▶ _What to do_
Output the line containing "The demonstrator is" and each line after it through the end of the data, exactly as written, with pictures left out.

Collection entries
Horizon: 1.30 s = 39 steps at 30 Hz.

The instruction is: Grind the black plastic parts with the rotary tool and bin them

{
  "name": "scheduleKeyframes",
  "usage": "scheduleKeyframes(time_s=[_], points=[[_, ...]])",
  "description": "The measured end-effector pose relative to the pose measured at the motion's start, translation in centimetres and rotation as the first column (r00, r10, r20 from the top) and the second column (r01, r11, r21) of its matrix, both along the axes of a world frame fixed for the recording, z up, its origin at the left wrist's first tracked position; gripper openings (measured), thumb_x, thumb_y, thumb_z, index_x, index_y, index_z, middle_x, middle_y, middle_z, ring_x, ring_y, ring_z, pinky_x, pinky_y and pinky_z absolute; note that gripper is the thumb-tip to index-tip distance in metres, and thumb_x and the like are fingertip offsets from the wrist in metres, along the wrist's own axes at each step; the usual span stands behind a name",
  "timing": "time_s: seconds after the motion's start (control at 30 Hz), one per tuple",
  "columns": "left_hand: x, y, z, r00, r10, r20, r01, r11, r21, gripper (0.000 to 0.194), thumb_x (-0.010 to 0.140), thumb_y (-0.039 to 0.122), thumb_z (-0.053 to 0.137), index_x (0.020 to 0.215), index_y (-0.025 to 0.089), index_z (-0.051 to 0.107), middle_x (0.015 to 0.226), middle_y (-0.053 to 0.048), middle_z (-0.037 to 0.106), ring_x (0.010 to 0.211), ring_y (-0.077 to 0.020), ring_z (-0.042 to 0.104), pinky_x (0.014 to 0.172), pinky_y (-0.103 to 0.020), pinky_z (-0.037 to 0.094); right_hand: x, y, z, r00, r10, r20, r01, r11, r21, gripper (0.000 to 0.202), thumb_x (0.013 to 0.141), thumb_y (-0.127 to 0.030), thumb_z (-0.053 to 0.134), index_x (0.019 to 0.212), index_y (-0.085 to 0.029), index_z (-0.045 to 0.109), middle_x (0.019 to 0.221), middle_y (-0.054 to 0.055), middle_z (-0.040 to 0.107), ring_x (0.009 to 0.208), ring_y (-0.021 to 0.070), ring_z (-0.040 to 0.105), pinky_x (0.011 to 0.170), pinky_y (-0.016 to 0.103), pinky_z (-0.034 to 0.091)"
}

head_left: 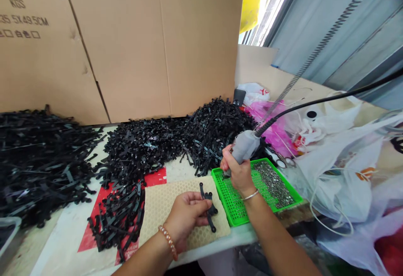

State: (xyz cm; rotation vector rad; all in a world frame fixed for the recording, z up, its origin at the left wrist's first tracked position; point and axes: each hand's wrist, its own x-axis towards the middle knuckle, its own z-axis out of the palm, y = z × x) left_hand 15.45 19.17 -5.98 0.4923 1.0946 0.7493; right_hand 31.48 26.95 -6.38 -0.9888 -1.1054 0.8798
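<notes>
A slim black part [213, 210] with branching arms and rounded ends, pinched in the left grip [188, 213], its ends jutting out beyond the thumb, a grey handheld power tool [246, 143], tilted in the right grip [242, 178], cabled end above the grip, dark nose angled down beside the fingers

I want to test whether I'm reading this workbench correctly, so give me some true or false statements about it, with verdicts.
1. The left hand holds a black part over the beige pad. True.
2. The right hand holds nothing. False: it grips a gray tool.
3. Small metal pieces lie in the perforated tray. True.
4. That tray is red. False: it is green.
5. Heaps of black parts lie in front of the cardboard. True.
</notes>
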Motion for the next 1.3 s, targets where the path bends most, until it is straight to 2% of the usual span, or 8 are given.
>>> scheduleKeyframes(time_s=[0.13,0.3,0.4,0.5,0.63,0.93,1.1,1.3], points=[[0.1,0.0,0.1,1.000,-0.004,-0.005,0.004,1.000,-0.008,0.030,0.055,0.023,0.085,0.069,0.011,0.062,0.065,-0.005,0.067,0.055,-0.0123,0.061,0.050,-0.022,0.050,-0.1,0.0,1.2,0.997,-0.031,-0.065,0.031,1.000,-0.007,0.029,0.077,-0.039,0.070,0.094,-0.017,0.059,0.048,-0.007,0.045,0.042,0.0101,0.042,0.044,0.021,0.038],[0.3,-0.1,0.3,1.000,0.003,0.006,-0.003,1.000,-0.006,0.027,0.057,0.020,0.083,0.070,0.011,0.062,0.066,-0.007,0.068,0.055,-0.0130,0.062,0.050,-0.022,0.049,-0.8,-1.3,5.3,0.959,-0.031,-0.281,0.052,0.996,0.066,0.030,0.076,-0.036,0.070,0.099,-0.020,0.059,0.047,-0.010,0.039,0.041,0.0075,0.034,0.045,0.019,0.036],[0.3,-0.1,0.3,1.000,0.010,0.008,-0.010,1.000,-0.003,0.025,0.058,0.018,0.082,0.070,0.010,0.062,0.065,-0.007,0.068,0.054,-0.0126,0.062,0.049,-0.022,0.049,-2.2,-2.8,6.7,0.944,0.047,-0.326,-0.026,0.997,0.067,0.027,0.077,-0.038,0.068,0.096,-0.022,0.058,0.047,-0.010,0.035,0.040,0.0076,0.033,0.044,0.019,0.036],[0.4,-0.1,0.2,1.000,0.011,0.002,-0.011,1.000,0.003,0.021,0.060,0.015,0.080,0.069,0.011,0.061,0.063,-0.005,0.067,0.054,-0.0125,0.062,0.047,-0.021,0.050,-3.8,-4.1,6.4,0.948,0.097,-0.302,-0.092,0.995,0.031,0.025,0.078,-0.040,0.067,0.094,-0.022,0.057,0.047,-0.010,0.035,0.040,0.0078,0.033,0.044,0.020,0.035],[0.4,-0.1,0.2,1.000,0.008,-0.009,-0.007,1.000,0.019,0.019,0.063,0.011,0.077,0.068,0.011,0.059,0.060,-0.003,0.066,0.050,-0.0108,0.060,0.046,-0.020,0.050,-4.8,-4.7,5.4,0.955,0.098,-0.281,-0.103,0.995,-0.003,0.027,0.077,-0.039,0.068,0.094,-0.022,0.056,0.047,-0.010,0.036,0.041,0.0084,0.033,0.044,0.021,0.034],[0.4,-0.1,0.4,1.000,0.011,-0.016,-0.011,1.000,0.005,0.020,0.064,0.010,0.077,0.068,0.010,0.058,0.059,-0.004,0.065,0.049,-0.0109,0.059,0.045,-0.020,0.049,-5.0,-4.6,5.1,0.942,0.086,-0.325,-0.097,0.995,-0.016,0.028,0.074,-0.037,0.071,0.092,-0.020,0.057,0.047,-0.009,0.037,0.042,0.0082,0.034,0.045,0.021,0.035],[0.5,0.0,0.3,0.999,0.003,-0.034,-0.003,1.000,0.000,0.012,0.072,0.004,0.067,0.070,0.010,0.057,0.058,-0.002,0.064,0.049,-0.0101,0.058,0.044,-0.020,0.049,-5.0,-4.5,4.8,0.943,0.082,-0.323,-0.090,0.996,-0.012,0.026,0.076,-0.037,0.070,0.093,-0.021,0.058,0.048,-0.009,0.037,0.042,0.0082,0.034,0.046,0.021,0.036],[0.6,-0.1,0.5,0.999,0.003,-0.040,-0.004,1.000,-0.002,0.012,0.076,0.001,0.062,0.070,0.010,0.056,0.060,-0.002,0.064,0.052,-0.0107,0.060,0.045,-0.020,0.050,-5.0,-4.5,4.6,0.940,0.106,-0.325,-0.110,0.994,0.006,0.025,0.076,-0.035,0.070,0.093,-0.021,0.059,0.048,-0.009,0.038,0.042,0.0079,0.035,0.046,0.020,0.036]])
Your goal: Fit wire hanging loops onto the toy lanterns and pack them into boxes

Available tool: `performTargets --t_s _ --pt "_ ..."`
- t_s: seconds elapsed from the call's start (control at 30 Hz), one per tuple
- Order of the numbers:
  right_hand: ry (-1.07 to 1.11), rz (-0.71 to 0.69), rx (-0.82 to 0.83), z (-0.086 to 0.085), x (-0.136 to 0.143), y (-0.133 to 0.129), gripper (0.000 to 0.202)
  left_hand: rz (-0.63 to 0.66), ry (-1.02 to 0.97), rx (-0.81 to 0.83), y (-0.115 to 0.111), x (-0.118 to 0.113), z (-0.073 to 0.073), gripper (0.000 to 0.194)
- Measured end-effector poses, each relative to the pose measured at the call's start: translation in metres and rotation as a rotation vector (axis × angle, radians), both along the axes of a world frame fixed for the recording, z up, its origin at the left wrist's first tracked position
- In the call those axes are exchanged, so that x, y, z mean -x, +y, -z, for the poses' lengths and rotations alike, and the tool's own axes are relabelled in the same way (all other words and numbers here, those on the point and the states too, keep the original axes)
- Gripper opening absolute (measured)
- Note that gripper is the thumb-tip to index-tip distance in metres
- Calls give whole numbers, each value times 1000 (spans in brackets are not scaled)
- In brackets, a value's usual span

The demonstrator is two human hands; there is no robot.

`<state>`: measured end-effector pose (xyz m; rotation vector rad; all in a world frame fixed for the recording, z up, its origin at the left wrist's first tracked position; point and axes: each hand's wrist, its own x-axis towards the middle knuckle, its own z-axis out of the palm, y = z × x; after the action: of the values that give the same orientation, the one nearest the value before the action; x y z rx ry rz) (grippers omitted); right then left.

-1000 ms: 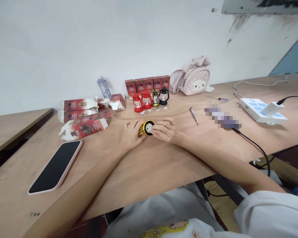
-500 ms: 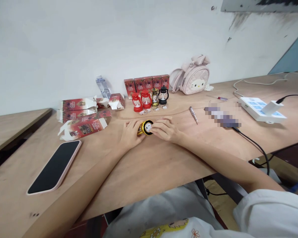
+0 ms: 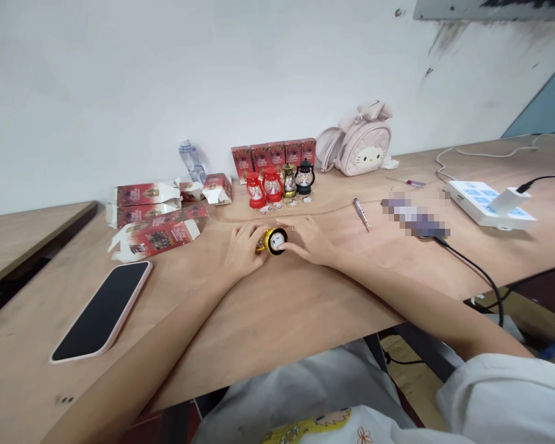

▶ _Solution below_
The demonstrator is two human hands; there is no robot.

`<state>`: measured end-effector pose (xyz m; rotation vector rad; all in a world frame fixed for the recording, z up, its origin at the left wrist's first tracked position; point and axes: each hand's wrist, its own x-axis towards the middle knuckle, its own z-axis out of the palm, y = z × x; after the action: of the values that give the same orientation, the one nearest the value before the action; x y z rx ry rz) (grippers omitted); right then left.

-1000 ms: 
-500 ms: 
+0 ms: 

For this exercise, nothing more remains to be done.